La 0G- en Algerie


Internet reste chez nous ce qu’est la corruption est à la Suède et la démocratie à l’Arabie saoudite.

Par Moncef Wafi
Le Quotidien d'Oran (30.11.2013)

Les ministres passent et la 3G reste ... aux abonnés absents. Comme une malédiction, le lancement de la téléphonie de troisième génération en Algérie est frappé par un mal inconnu qui oblige les ministres successifs au poste de toujours reporter sa date initiale depuis plus d’une décennie.

Devenue, à la longue, un feuilleton, une saga, un véritable soap, la 3G n’en finit plus de faire sourire jaune les internautes algériens. Dernier rebondissement en date, la déclaration de la nouvelle ministre des PTIC d’ajourner son lancement, prévu initialement ce dimanche, indiquant que « la téléphonie mobile 3G+ ne pourra être lancée qu’une fois le décret exécutif d’octroi de la licence signé et notifié aux trois opérateurs» et que sa notification « n’excédera pas la fin de la semaine prochaine ». Donc, en principe, il faut encore compter une semaine de plus et davantage puisque l’Autorité de régulation de la poste et des télécommunications (ARPT) demandera aux trois opérateurs de soumettre, dans les plus brefs délais, les offres qu’ils comptent mettre sur le marché, précisera la ministre.
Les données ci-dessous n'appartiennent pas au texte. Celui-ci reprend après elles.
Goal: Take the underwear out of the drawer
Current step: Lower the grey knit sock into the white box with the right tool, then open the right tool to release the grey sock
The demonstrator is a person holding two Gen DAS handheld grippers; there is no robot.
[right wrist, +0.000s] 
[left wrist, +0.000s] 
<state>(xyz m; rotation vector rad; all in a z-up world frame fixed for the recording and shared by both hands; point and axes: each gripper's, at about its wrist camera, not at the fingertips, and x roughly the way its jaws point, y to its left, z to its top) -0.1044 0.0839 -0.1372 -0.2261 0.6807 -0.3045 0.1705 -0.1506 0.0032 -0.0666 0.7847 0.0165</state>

Et dans la bouche d’un organisme officiel algérien, «les plus brefs délais» sont aussi extensibles dans le temps qu’une vie de ministre. Et là, il faudra encore attendre un petit chouïa pour laisser aux trois opérateurs téléphoniques un temps incompressible pour programmer, chacun d’eux, les numéros (3G+) que l’ARPT va leur attribuer. C’est dire que la 3G algérienne ne verra pas le jour de sitôt. Bref, faut-il s’en réjouir, rester placide ou s’étrangler avec le fil de sa souris pour ceux qui ne possèdent pas une souris sans fil ? Dans un pays où un ministre dure dix milliards de fois que la plus endurante des piles Duracell, que ce même ministre n’est remercié que parce qu’il a pris de mauvais choix optionnels (demandez à Tou et aux derniers débarqués du gouvernement) ou qu’il traîne tellement de casseroles qu’il peut alimenter à lui seul une grande surface d’ustensiles de cuisine, le lancement à temps d’une troisième génération de téléphonie mobile devient un détail de l’histoire. Dans un pays où c’est la première génération qui est toujours au pouvoir, il est difficile de passer la main à une autre génération même quand il s’agit de téléphonie et ça risque de donner de mauvaises idées au troupeau qui regarde.
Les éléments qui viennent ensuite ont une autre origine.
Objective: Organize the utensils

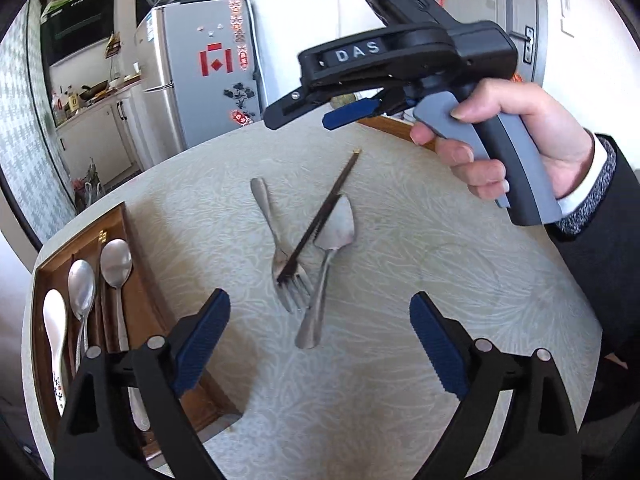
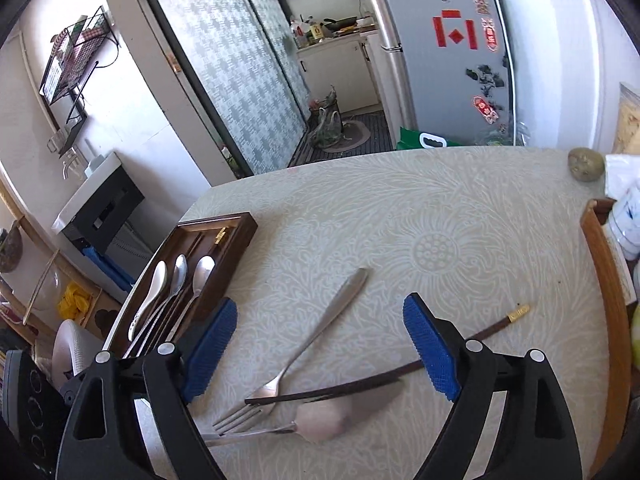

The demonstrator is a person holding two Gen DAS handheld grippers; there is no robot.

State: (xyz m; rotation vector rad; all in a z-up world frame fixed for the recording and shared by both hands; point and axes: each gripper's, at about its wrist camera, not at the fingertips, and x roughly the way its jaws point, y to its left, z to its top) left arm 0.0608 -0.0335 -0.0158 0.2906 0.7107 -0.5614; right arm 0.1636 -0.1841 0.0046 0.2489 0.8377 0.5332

Ce énième report ne va certainement pas arranger le rang de l’Algérie dans le classement des pays en matière de technologie de l’information et de technologie. Déjà classée parmi les derniers en termes de liberté d’expression et des libertés individuelles, mais parmi les premiers dans la corruption, l’Algérie s’est retrouvée dans les profondeurs d’un classement mondial qualifié d’ « injuste ». Mis en cause, la mauvaise connexion, le débit moribond et les coupures fréquentes du réseau. Alors que la Somalie, toujours en butte avec ses Shebab, surfe depuis plus d’une année sur la 3G, des connexions à 512 kbps sont toujours en cours chez nous. Des chaînes humaines se forment tous les jours de réception devant les agences Actel pour réclamation alors qu’il faut trois quarts d’heure de patience pour que la page de garde de Yahoo ne s’affiche sous le ciel clément de la République. Internet reste chez nous ce qu’est la corruption est à la Suède et la démocratie à l’Arabie saoudite.